─── The data

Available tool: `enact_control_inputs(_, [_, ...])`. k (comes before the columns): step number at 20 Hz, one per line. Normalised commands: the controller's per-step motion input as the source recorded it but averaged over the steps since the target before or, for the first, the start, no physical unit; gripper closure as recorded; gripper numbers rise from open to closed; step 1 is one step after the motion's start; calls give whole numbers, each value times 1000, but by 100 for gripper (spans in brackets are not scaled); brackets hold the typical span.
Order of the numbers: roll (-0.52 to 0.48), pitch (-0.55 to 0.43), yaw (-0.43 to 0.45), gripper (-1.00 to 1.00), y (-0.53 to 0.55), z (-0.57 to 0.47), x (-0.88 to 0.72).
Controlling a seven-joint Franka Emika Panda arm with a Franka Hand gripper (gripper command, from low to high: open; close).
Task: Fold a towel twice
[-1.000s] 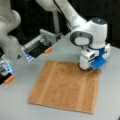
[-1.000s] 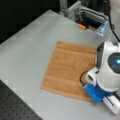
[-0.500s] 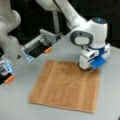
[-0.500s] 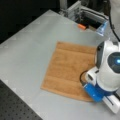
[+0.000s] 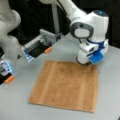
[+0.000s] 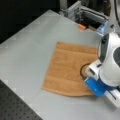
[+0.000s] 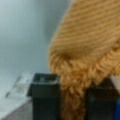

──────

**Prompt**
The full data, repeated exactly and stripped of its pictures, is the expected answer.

**Exercise answer**
Available tool: `enact_control_inputs(_, [_, ...])`. k (comes before the columns): step number at 20 Hz, one per line. Normalised commands: the controller's per-step motion input as the source recorded it but averaged over the steps since the target before or, for the first, the start, no physical unit; gripper closure as recorded; gripper numbers rise from open to closed; step 1 is one step after the motion's start; calls give whole numbers, each value times 1000, but by 100 for gripper (spans in brackets are not scaled); brackets hold the typical span.
Order of the numbers: roll (-0.52 to 0.48), pitch (-0.55 to 0.43), yaw (-0.43 to 0.45), gripper (-1.00 to 1.00), y (-0.53 to 0.55), z (-0.57 to 0.47), x (-0.88 to 0.72).
Controlling a seven-joint Franka Emika Panda arm with a Franka Hand gripper (gripper command, from low to high: open; close).
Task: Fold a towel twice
[-1.000s] 
[-1.000s] 
[-0.500s] 
[-0.500s] 
[+0.000s] 
[+0.000s] 
[+0.000s] 

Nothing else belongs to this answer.